What to do:
Give the data back exactly as it stands.

= Beginning of Section =

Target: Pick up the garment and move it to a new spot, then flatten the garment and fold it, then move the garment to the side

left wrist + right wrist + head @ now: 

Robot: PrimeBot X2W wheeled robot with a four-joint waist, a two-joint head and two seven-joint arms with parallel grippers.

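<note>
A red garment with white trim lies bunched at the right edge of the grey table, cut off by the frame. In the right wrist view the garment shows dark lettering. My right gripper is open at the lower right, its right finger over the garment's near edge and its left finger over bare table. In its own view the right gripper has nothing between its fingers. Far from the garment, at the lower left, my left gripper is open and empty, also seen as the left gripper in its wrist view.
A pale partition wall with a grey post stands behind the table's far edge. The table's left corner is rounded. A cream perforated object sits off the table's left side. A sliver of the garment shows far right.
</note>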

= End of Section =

Problem solution:
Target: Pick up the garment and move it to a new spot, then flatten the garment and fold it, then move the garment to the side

left wrist + right wrist + head @ now: 

Robot: PrimeBot X2W wheeled robot with a four-joint waist, a two-joint head and two seven-joint arms with parallel grippers.

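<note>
A red garment with white trim lies bunched at the right edge of the grey table, cut off by the frame. In the right wrist view the garment shows dark lettering. My right gripper is open at the lower right, its right finger over the garment's near edge and its left finger over bare table. In its own view the right gripper has nothing between its fingers. Far from the garment, at the lower left, my left gripper is open and empty, also seen as the left gripper in its wrist view.
A pale partition wall with a grey post stands behind the table's far edge. The table's left corner is rounded. A cream perforated object sits off the table's left side. A sliver of the garment shows far right.
</note>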

As written, the answer is complete.